Last week Premier Christy Clark announced the largest contract BC has ever issued for the Site C Dam, valued at over $1.5 billion. It’s for construction on the project the BC government describes as being “low-impact hydro.”
But the project is also facing seven distinct legal challenges, from landowners, First Nations, and environmentalists.
It’s that last group who are speaking up today, as world leaders gather in Paris to talk about how to best tackle climate change.
Speaking on the Weekend Afternoon Show with Shane Foxman, the Sierra Club’s Ana Simoen says it’s disingenuous to sell the Site C Dam as a “green” project.
“It actually is going to contribute to climate change through the emissions created by the dam itself, by the reservoir itself, and also because its purpose, according to our premier, is to facilitate the expansion of fracking and LNG, whose emissions are very high and who are as bad as burning coal.”
READ MORE: Province green-lights Site C construction
— Sierra Club BC (@Sierra_BC) July 16, 2015
Simoen says the dam has another connection to climate change that most people overlook. She says with rising temperatures, food production in places BC traditionally buys from – like drought-stricken California – is falling. She says flooding the Peace River Valley will destroy valuable farmland that BC will need to feed itself in the future.
“Land like this that can feed one million people is a strategic asset of the highest importance for the well being of the people in British Columbia as we go through climate change.”
READ MORE: Site C protestors rally outside BC Hydro
But is this just a case of being anti development?

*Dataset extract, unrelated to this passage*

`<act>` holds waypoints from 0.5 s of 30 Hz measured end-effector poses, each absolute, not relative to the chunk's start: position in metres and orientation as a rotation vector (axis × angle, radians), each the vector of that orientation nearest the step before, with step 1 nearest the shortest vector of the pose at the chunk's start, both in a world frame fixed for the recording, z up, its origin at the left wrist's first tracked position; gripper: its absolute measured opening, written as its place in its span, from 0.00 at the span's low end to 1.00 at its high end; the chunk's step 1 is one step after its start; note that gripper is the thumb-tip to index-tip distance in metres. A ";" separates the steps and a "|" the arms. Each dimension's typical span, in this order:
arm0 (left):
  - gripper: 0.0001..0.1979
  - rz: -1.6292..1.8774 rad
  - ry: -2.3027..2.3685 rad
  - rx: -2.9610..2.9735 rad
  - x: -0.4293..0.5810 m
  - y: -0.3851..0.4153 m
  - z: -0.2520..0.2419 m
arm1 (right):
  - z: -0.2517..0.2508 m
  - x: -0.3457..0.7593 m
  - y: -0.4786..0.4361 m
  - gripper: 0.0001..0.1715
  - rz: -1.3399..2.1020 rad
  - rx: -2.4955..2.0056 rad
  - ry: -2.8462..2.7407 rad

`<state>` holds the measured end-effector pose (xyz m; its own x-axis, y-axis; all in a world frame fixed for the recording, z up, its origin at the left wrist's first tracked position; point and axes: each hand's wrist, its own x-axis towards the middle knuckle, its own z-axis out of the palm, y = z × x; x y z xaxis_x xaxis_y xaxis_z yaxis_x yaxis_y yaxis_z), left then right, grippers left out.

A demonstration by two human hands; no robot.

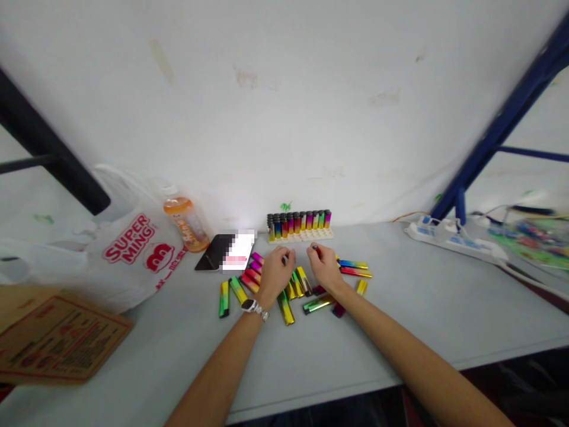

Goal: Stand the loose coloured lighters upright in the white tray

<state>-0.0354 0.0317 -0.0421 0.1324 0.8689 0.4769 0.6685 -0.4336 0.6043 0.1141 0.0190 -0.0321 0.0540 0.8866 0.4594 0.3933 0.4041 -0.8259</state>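
Several shiny multicoloured lighters, a green and yellow one point(224, 299) among them, lie loose on the grey table point(284, 367) around both hands. My left hand point(276, 271), with a watch point(252, 306) at the wrist, is closed over the pile, a small dark lighter end showing between thumb and fingers. Beside it, my right hand point(325, 267) is closed too, with the dark end of a lighter at its fingertips. Just beyond them, a cream holder point(306, 236) carries rows of upright lighters point(297, 223) with black tops; its front row shows bare holes.
A dark tablet point(216, 253) lies left of the lighters. Farther left are an orange drink bottle point(186, 222), a white plastic bag point(128, 261) and a cardboard box point(57, 335). On the right is a white power strip point(453, 240) with cables. A wall point(284, 118) rises behind.
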 end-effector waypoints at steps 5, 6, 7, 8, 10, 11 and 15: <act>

Simoen brushes off that criticism, arguing that the dam is neither a smart, nor cost effective project. She believes the project, which is forecast to cost about $9 billion, will likely end up costing somewhere in the $13-14 billion range when complete.
“There will be a couple of thousands of jobs during the construction. But BC Hydro’s own projection is, after the construction is complete, we will have about 165 permanent jobs in Hudson Hope and area. So I think that’s a pretty pathetic return to British Columbians for their tax dollars.”
Simoen says she thinks BC could be both budget and climate smart by instead looking at what some US jursidictions are doing, and retrofitting existing dams to increase their production.